INSTRUCTIONS FOR THE TASK: All of the lines below need to be copied exactly, apart from the pictures.

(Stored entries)

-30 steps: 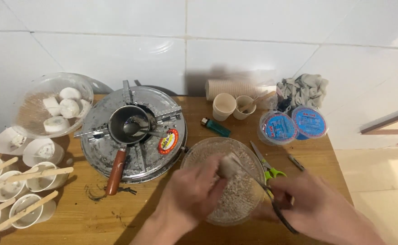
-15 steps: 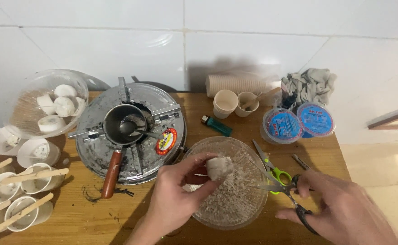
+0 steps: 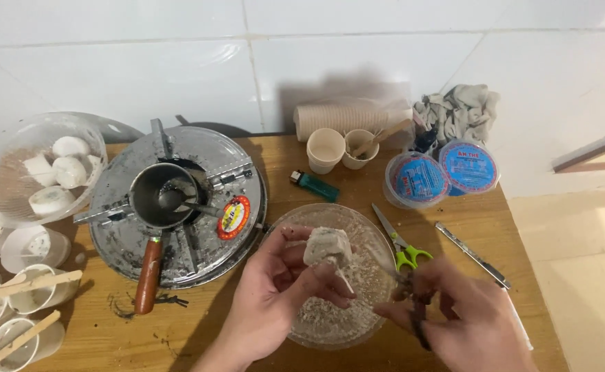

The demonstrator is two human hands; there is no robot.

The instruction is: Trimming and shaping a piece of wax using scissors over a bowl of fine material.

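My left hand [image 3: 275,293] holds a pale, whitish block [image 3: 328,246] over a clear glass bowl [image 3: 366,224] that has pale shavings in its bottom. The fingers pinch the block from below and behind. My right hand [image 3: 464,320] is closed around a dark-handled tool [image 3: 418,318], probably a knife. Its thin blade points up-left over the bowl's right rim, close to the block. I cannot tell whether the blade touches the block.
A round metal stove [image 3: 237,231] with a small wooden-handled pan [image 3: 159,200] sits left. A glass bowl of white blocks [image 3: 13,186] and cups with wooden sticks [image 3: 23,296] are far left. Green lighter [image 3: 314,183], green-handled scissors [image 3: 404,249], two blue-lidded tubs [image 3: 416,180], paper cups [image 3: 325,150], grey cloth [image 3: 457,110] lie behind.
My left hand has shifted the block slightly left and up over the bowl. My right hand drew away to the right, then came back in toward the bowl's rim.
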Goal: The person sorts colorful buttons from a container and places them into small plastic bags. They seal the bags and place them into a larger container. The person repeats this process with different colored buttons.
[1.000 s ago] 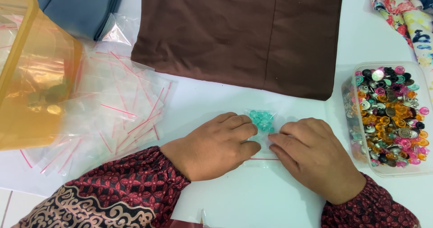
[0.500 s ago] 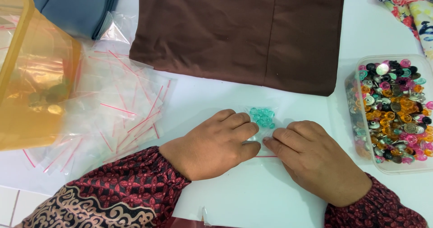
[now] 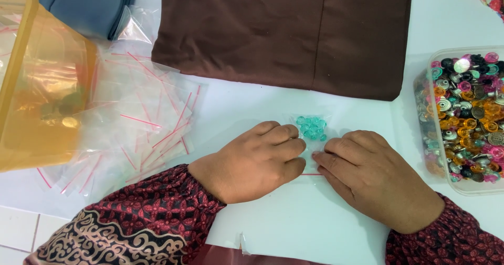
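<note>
The left hand [image 3: 252, 162] and right hand [image 3: 373, 178] are lying side by side, fingers curled, pressing flat on a small clear bag [image 3: 313, 139] of teal beads [image 3: 312, 127] on the white bench [image 3: 294, 228]. A pile of empty bags [image 3: 142, 128] is lying to the left, beside a yellow tub [image 3: 37, 86]. A box of colourful buttons [image 3: 467, 118] is sitting to the right. Brown cloth [image 3: 283, 34] is lying behind.

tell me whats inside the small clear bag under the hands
A cluster of teal beads shows in the small clear bag. The left hand and right hand cover its lower part.
</note>
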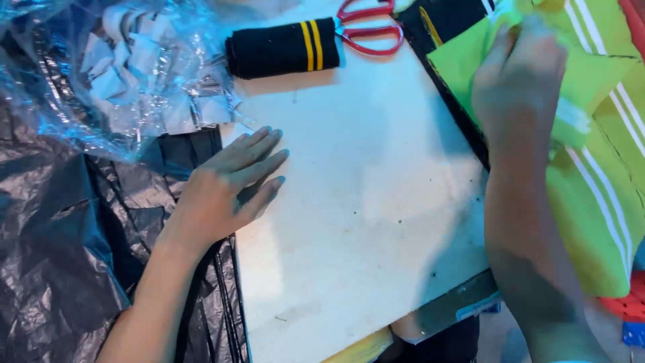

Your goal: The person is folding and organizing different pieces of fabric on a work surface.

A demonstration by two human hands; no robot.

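Two bare forearms enter from bottom edge, no sleeves in view on either. Left hand (pixel 228 188): no glove, no ring, no watch or band at wrist; four fingers (pixel 265 151) plainly visible, nails short and unpainted. Right hand (pixel 517 81): seen from back, no glove, no ring visible, wrist bare; fingertips hidden. Right forearm in shadow, fine detail hard to tell. No markings seen on either arm.

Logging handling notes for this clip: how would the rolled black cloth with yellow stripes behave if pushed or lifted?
The rolled black cloth looks soft, so it would probably squash and sag when lifted. Its tube shape suggests it may roll on the smooth white board. It likely weighs little and may unroll.
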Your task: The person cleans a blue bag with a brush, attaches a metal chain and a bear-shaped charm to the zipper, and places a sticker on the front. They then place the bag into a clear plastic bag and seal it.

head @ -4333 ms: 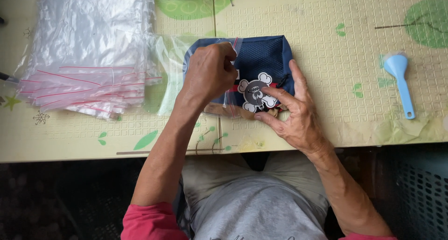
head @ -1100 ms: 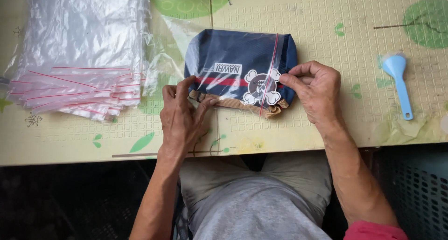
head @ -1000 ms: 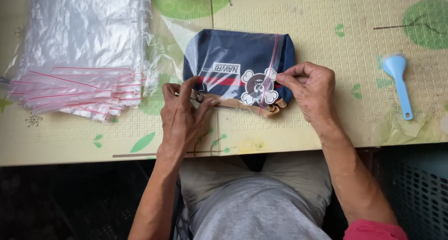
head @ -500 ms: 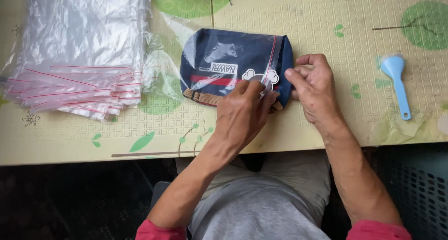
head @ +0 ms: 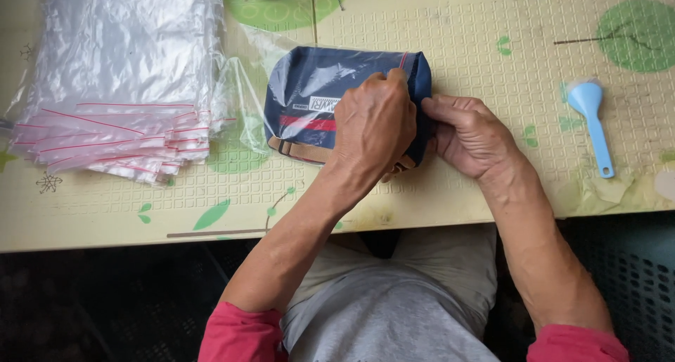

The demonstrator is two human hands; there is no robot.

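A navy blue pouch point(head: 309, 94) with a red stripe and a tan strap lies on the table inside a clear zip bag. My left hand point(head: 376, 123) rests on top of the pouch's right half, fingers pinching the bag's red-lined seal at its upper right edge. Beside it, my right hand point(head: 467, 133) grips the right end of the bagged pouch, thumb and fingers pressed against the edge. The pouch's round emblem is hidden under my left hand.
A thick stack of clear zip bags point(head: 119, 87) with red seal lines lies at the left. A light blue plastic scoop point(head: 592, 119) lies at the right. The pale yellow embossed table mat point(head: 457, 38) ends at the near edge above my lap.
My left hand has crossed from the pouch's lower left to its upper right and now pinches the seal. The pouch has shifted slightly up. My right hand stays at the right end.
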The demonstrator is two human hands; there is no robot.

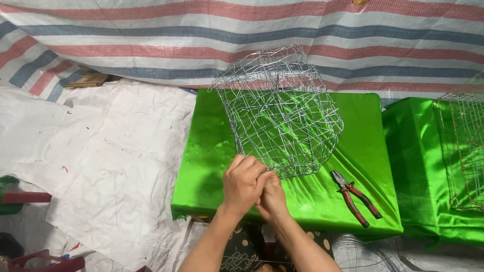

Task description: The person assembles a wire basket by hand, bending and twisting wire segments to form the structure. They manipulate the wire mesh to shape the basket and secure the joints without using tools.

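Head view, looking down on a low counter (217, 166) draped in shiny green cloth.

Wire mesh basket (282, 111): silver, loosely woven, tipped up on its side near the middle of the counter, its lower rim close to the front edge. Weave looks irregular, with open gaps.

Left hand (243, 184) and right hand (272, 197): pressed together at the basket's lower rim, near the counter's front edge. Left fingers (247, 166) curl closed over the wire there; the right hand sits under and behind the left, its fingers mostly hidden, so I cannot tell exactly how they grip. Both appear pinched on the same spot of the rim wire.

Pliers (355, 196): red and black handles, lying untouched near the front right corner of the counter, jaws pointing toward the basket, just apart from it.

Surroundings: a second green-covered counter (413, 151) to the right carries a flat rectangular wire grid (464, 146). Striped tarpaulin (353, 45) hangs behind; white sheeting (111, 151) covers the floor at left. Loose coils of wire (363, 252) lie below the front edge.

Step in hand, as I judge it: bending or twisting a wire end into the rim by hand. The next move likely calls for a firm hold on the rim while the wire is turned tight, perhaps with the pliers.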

OUTPUT FOR THIS TASK:
-30 steps: 
-15 steps: 
+0 steps: 

The demonstrator is two human hands; there is no robot.

The instruction is: Trimming and shaping a piece of wax using scissors over a bowl of fine material.

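My left hand [image 3: 275,293] holds a pale, whitish block [image 3: 328,246] over a clear glass bowl [image 3: 366,224] that has pale shavings in its bottom. The fingers pinch the block from below and behind. My right hand [image 3: 464,320] is closed around a dark-handled tool [image 3: 418,318], probably a knife. Its thin blade points up-left over the bowl's right rim, close to the block. I cannot tell whether the blade touches the block.
A round metal stove [image 3: 237,231] with a small wooden-handled pan [image 3: 159,200] sits left. A glass bowl of white blocks [image 3: 13,186] and cups with wooden sticks [image 3: 23,296] are far left. Green lighter [image 3: 314,183], green-handled scissors [image 3: 404,249], two blue-lidded tubs [image 3: 416,180], paper cups [image 3: 325,150], grey cloth [image 3: 457,110] lie behind.
My left hand has shifted the block slightly left and up over the bowl. My right hand drew away to the right, then came back in toward the bowl's rim.
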Goal: The person sorts colorful buttons from a container and places them into small plastic bags. They seal the bags and place them into a larger container. The person repeats this process with different colored buttons.
[1.000 s ago] 
[0.500 s ago] 
[now] 
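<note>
The left hand [image 3: 252, 162] and right hand [image 3: 373, 178] are lying side by side, fingers curled, pressing flat on a small clear bag [image 3: 313, 139] of teal beads [image 3: 312, 127] on the white bench [image 3: 294, 228]. A pile of empty bags [image 3: 142, 128] is lying to the left, beside a yellow tub [image 3: 37, 86]. A box of colourful buttons [image 3: 467, 118] is sitting to the right. Brown cloth [image 3: 283, 34] is lying behind.

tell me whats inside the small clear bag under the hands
A cluster of teal beads shows in the small clear bag. The left hand and right hand cover its lower part.
</note>
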
Your goal: The person is folding and organizing different pieces of fabric on a work surface.

A demonstration by two human hands; no robot.

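Two bare forearms enter from bottom edge, no sleeves in view on either. Left hand (pixel 228 188): no glove, no ring, no watch or band at wrist; four fingers (pixel 265 151) plainly visible, nails short and unpainted. Right hand (pixel 517 81): seen from back, no glove, no ring visible, wrist bare; fingertips hidden. Right forearm in shadow, fine detail hard to tell. No markings seen on either arm.

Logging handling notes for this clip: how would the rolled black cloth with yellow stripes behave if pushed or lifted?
The rolled black cloth looks soft, so it would probably squash and sag when lifted. Its tube shape suggests it may roll on the smooth white board. It likely weighs little and may unroll.
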Your task: The person cleans a blue bag with a brush, attaches a metal chain and a bear-shaped charm to the zipper, and places a sticker on the front. They then place the bag into a clear plastic bag and seal it.

head @ -4333 ms: 
head @ -1100 ms: 
head @ -1000 ms: 
head @ -500 ms: 
head @ +0 ms: 

The demonstrator is two human hands; there is no robot.

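A navy blue pouch point(head: 309, 94) with a red stripe and a tan strap lies on the table inside a clear zip bag. My left hand point(head: 376, 123) rests on top of the pouch's right half, fingers pinching the bag's red-lined seal at its upper right edge. Beside it, my right hand point(head: 467, 133) grips the right end of the bagged pouch, thumb and fingers pressed against the edge. The pouch's round emblem is hidden under my left hand.
A thick stack of clear zip bags point(head: 119, 87) with red seal lines lies at the left. A light blue plastic scoop point(head: 592, 119) lies at the right. The pale yellow embossed table mat point(head: 457, 38) ends at the near edge above my lap.
My left hand has crossed from the pouch's lower left to its upper right and now pinches the seal. The pouch has shifted slightly up. My right hand stays at the right end.
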The demonstrator is two human hands; there is no robot.


Task description: The person assembles a wire basket by hand, bending and twisting wire segments to form the structure. They manipulate the wire mesh to shape the basket and secure the joints without using tools.

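Head view, looking down on a low counter (217, 166) draped in shiny green cloth.

Wire mesh basket (282, 111): silver, loosely woven, tipped up on its side near the middle of the counter, its lower rim close to the front edge. Weave looks irregular, with open gaps.

Left hand (243, 184) and right hand (272, 197): pressed together at the basket's lower rim, near the counter's front edge. Left fingers (247, 166) curl closed over the wire there; the right hand sits under and behind the left, its fingers mostly hidden, so I cannot tell exactly how they grip. Both appear pinched on the same spot of the rim wire.

Pliers (355, 196): red and black handles, lying untouched near the front right corner of the counter, jaws pointing toward the basket, just apart from it.

Surroundings: a second green-covered counter (413, 151) to the right carries a flat rectangular wire grid (464, 146). Striped tarpaulin (353, 45) hangs behind; white sheeting (111, 151) covers the floor at left. Loose coils of wire (363, 252) lie below the front edge.

Step in hand, as I judge it: bending or twisting a wire end into the rim by hand. The next move likely calls for a firm hold on the rim while the wire is turned tight, perhaps with the pliers.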

This finishes the output for the exercise.